The Anbar Health Conference was a joint venture between the ePRT in Ramadi and doctors from the local community. EPRTS were established as part of the Surge to work closely with the military on reconstruction and stabilization projects in Anbar and the Baghdad region.

More than 100 Iraqi doctors from the Province attended the conference held in Ramadi July 28-3, including three female doctors from Women’s and Children’s Hospital.

They were joined by American physicians Michael Carey and Patricia Kavanagh, who traveled from New York to lecture and attend patients during their visit. Saleem Khan, a U.S. Navy doctor stationed in Iraq, also participated in the event.

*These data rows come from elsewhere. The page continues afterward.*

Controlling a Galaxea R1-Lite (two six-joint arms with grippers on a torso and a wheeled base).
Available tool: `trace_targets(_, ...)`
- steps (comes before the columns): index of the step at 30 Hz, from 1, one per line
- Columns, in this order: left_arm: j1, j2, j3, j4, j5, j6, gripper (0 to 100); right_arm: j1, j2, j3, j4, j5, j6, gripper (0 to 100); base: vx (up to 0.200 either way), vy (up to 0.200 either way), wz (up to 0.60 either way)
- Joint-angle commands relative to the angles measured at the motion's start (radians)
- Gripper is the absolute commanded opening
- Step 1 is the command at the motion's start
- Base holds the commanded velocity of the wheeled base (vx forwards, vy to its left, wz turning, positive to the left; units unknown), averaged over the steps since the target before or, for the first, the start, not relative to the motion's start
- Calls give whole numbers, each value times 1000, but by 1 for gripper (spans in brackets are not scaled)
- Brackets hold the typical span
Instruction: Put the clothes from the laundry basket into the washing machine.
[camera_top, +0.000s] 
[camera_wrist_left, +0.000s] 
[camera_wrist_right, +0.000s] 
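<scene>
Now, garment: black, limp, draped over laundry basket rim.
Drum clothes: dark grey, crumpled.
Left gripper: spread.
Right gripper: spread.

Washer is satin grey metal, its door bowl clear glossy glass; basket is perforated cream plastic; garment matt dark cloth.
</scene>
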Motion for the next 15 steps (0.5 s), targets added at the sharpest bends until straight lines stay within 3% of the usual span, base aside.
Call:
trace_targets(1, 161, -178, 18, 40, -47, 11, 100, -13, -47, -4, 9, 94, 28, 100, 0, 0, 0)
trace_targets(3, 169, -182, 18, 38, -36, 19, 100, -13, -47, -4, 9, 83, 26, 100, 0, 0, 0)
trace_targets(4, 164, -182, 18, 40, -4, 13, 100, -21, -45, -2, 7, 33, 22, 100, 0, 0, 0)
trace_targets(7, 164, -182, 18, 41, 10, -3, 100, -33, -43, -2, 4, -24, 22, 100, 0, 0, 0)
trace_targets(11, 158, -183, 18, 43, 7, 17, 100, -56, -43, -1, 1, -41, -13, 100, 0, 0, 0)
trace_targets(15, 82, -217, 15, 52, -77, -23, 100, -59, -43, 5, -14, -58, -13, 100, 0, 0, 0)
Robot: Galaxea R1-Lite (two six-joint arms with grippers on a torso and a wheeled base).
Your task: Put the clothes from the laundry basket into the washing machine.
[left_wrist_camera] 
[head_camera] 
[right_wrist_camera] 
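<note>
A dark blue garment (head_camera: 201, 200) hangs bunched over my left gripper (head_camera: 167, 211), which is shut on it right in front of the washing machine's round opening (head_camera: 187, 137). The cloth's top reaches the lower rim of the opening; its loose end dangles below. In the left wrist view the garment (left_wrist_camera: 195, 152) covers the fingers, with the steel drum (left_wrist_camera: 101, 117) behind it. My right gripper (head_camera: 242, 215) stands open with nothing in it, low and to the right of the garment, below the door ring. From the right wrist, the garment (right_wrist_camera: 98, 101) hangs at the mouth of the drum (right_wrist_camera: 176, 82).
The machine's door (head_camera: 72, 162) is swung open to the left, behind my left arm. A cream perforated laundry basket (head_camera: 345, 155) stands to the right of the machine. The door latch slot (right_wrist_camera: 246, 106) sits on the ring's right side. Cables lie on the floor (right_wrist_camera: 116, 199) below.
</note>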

Carey, a neurologist with a Veterans Hospital in New York City, helped perform two brain surgeries along with Iraqi doctors while at the conference. "I found our Iraqi counterparts very knowledgeable, technically excellent and from their reports they’ve done superb neurosurgery," he said.

"I am amazed that they could so well with so little equipment. Hopefully their health administration will see to it they become better equipped and the hospital becomes more up-to-date," Carey added.

At the conference, Doctor Kavanagh, an assistant professor in of Neurology with the State University of New York (SUNY) in Brooklyn, lectured on topics as diverse as treatment of seizures, prenatal care and prevention of stroke.

She also had the opportunity to accompany doctors from Ramadi Women’s and Children’s Hospital on afternoon rounds. Pointing to the lack of prenatal care and treatment of sick infants in the Province, Kavanagh said, "The consequences are obvious and often manifest themselves years later when they (children) come back to medical attention with conditions that could have been prevented or cured before birth."

The U.S. Embassy in Baghdad also helped out with the conference. Derwint ‘Buck’ Daniels, a nurse practitioner and Embassy deputy health attaché, helped escort the visiting U.S. doctors. He also spoke with Iraqis at Women’s and Children’s Hospital about some of the health issues they faced.

After listening to a father describe his son’s developmental disorders, Daniels said he was able to get information about a special education school in Ramadi for the child. Commenting on his hopes for the future of the Ramadi healthcare system, Daniels said, "We’re paving that road as we go along."

Dr. Jamal Ali Kadhum, a dentist and managing member of the Al Anbar Department of Health, said he thought the conference was a success because it joined "different people in the medical field together… facilitating communications between them."

Kadhum, who helped create media messages and sponsored local meetings to promote better public health in the Province, emphasized the need for an annual conference. He stressed "the importance of relationship building not only between Iraqi doctors but with doctors from other countries as well."